Inland Northwest farmers may be breathing a little easier after seeing the results of a Washington State University and University of Washington study that showed no statistical increase in asthmatics’ health problems during several field burning events in 2002. Researchers from WSU’s Laboratory for Atmospheric Research, the UW School of Public Health and Community Medicine, and the Northwest Center for Particulate Air Pollution and Health presented their findings at two public meetings in June in Pullman and Spokane.

The study examined exposure levels in 33 asthmatic adults to atmospheric pollutants from field burning in the Palouse region. With the help of funding from the Environmental Protection Agency and the Washington State Department of Ecology, researchers placed particle monitors in backpacks worn by asthmatic volunteers to measure their individual exposure levels to particulate matter in the air for eight weeks during the fall 2002 field-burning season. They also placed particle monitors in volunteers’ homes. At the same time, they carefully monitored the symptoms and lung function of the volunteers.

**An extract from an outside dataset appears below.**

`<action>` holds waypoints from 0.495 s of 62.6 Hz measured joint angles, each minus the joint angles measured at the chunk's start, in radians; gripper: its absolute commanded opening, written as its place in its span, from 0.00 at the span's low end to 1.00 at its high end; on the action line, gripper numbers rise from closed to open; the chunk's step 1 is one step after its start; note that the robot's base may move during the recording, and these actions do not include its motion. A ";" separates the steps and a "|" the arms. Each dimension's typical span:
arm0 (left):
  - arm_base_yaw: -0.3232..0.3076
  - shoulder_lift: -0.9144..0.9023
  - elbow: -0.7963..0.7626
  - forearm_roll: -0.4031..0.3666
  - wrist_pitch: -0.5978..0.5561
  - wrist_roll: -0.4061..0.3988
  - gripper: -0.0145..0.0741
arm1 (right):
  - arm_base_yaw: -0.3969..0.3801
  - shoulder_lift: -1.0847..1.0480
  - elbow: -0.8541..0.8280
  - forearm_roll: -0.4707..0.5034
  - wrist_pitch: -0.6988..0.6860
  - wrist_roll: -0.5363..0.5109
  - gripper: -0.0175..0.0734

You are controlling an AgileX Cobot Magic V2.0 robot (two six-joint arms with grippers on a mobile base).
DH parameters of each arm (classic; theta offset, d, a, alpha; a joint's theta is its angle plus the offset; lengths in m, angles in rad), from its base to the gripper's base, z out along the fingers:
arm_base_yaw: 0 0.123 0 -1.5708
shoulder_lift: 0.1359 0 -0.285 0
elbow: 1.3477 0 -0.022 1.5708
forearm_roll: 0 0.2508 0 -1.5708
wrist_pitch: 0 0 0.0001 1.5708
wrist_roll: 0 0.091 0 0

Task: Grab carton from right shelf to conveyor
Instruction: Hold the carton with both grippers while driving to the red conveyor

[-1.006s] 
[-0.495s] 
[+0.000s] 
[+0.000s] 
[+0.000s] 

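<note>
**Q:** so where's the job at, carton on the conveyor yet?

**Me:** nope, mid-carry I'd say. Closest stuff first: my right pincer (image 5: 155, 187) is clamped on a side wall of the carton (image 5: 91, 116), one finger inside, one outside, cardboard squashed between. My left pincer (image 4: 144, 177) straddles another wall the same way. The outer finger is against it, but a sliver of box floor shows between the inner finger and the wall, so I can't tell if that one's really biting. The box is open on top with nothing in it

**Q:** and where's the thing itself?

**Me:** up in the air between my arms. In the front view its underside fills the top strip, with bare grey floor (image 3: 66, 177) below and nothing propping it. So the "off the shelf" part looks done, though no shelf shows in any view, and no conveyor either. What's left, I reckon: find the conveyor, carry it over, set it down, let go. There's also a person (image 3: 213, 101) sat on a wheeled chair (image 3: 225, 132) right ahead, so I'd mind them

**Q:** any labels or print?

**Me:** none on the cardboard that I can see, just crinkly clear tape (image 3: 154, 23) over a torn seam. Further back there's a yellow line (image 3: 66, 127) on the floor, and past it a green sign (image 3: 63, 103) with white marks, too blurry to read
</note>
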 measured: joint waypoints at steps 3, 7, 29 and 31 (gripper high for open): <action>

The researchers noted that the results of the study should be viewed with caution. While it found no significant health effect from the field burning, neither did the study answer the question of why that might be. Perhaps recent burning has been more carefully controlled than in past years. Peak exposures were lower in 2002 than in the two previous years, the researchers said. For the past two burn seasons (2002, 2003), Idaho and Washington, as well as the Nez Perce and Coeur D’Alene Indian tribes, have used the Clear Sky Smoke Forecast System developed at WSU. Burn coordinators can go online and submit information on acreage that they would like to burn. The forecast system then integrates the information with weather forecasts to provide a prediction of where smoke from the burn will travel.

Another reason their study failed to detect health effects from field burning, the researchers noted, might be that the young adults with asthma who participated in the study were less susceptible to health problems than other groups, such as young children or the elderly. Or the health effects from burning wheat stubble might be different than those from bluegrass.

In any case, data from the agricultural burning study can be used by the Department of Ecology to set exposure standards for particulate matter to protect public health.